Task statement:
The lines from the start of the listing through the line containing "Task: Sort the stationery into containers" should be printed exactly, and no other lines should be printed.

*** Material provided Section Begins ***

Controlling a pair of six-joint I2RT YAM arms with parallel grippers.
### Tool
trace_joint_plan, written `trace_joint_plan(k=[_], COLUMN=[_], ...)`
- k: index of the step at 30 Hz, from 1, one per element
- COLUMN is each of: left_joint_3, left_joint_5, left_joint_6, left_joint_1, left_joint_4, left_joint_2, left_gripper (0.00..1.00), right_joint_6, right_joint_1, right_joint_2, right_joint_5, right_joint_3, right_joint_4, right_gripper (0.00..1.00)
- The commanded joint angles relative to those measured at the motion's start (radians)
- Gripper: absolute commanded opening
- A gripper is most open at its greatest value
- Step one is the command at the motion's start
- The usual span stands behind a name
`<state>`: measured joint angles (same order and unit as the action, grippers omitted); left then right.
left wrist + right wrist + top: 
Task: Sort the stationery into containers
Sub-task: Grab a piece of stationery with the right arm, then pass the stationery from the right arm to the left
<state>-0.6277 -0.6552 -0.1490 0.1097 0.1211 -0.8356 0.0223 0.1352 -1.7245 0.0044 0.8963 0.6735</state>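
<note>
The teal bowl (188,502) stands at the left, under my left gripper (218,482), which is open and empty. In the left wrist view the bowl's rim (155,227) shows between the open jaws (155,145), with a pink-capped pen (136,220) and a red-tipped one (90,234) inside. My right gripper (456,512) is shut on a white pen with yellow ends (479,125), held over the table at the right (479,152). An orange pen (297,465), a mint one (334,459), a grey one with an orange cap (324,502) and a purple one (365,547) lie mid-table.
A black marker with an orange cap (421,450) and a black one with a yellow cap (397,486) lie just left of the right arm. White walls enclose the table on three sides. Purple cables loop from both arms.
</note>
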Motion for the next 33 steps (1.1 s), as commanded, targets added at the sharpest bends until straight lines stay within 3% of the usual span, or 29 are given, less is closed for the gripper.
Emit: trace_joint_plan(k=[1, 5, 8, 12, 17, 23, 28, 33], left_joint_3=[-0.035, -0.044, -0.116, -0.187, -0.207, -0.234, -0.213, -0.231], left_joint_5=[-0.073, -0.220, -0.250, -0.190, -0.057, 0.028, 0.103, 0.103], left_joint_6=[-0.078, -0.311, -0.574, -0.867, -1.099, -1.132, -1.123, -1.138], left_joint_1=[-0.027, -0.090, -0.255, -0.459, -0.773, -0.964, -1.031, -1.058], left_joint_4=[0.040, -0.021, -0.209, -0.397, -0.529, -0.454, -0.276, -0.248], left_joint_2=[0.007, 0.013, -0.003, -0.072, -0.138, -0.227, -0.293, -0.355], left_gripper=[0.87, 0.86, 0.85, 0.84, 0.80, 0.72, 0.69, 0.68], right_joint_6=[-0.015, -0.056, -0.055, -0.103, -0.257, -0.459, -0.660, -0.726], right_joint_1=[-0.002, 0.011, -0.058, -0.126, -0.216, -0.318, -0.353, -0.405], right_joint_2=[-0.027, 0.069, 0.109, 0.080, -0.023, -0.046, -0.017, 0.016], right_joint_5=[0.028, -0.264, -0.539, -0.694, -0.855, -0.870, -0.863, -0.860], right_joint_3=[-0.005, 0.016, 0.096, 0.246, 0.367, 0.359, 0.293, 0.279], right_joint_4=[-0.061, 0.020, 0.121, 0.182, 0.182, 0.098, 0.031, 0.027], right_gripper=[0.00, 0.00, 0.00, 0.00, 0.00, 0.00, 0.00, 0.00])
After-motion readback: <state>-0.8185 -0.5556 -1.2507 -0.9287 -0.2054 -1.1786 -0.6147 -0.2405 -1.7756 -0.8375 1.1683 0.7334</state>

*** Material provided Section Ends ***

Written reply:
Controlling a pair of six-joint I2RT YAM arms with parallel grippers.
### Tool
trace_joint_plan, written `trace_joint_plan(k=[_], COLUMN=[_], ...)`
- k: index of the step at 30 Hz, from 1, one per element
- COLUMN is each of: left_joint_3, left_joint_5, left_joint_6, left_joint_1, left_joint_4, left_joint_2, left_gripper (0.00..1.00), right_joint_6, right_joint_1, right_joint_2, right_joint_5, right_joint_3, right_joint_4, right_gripper (0.00..1.00)
- The commanded joint angles relative to those measured at the motion's start (radians)
- Gripper: absolute commanded opening
- A gripper is most open at its greatest value
- Step one is the command at the motion's start
- The usual span stands behind a name
`<state>`: measured joint angles (same order and unit as the action, grippers omitted); left then right.
left wrist + right wrist + top: 
Task: Sort the stationery into containers

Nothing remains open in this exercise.